Exercise directions: The line with "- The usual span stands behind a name" marks where to begin; print it and all lines after it in the material below exactly, skipping pictures.

Information shown:

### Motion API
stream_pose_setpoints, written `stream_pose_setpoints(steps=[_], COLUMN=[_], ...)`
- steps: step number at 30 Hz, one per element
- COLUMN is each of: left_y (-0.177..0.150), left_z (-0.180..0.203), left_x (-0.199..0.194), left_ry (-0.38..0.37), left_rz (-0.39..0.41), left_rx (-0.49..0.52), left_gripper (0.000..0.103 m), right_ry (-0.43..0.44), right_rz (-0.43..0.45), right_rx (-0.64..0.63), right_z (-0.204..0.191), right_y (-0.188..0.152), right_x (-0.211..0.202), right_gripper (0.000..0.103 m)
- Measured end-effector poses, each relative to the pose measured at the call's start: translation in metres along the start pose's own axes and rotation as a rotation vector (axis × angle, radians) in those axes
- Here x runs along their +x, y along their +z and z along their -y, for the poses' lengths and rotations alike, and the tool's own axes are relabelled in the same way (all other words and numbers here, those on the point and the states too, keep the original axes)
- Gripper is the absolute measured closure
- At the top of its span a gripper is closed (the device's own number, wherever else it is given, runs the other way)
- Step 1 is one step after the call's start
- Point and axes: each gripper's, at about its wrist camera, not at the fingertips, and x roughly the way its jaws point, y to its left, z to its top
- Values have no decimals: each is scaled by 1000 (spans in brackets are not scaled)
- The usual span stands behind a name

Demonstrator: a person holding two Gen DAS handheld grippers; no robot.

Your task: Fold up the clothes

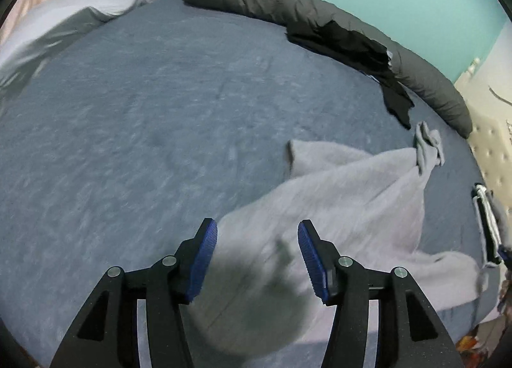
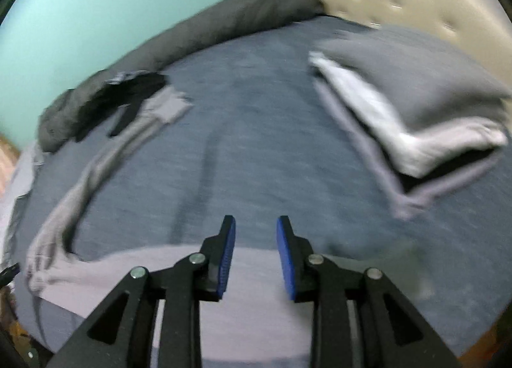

Output for this exercise:
- The usual span stands behind a name

Demonstrator: a person holding two Gen DAS handheld grippers; no robot.

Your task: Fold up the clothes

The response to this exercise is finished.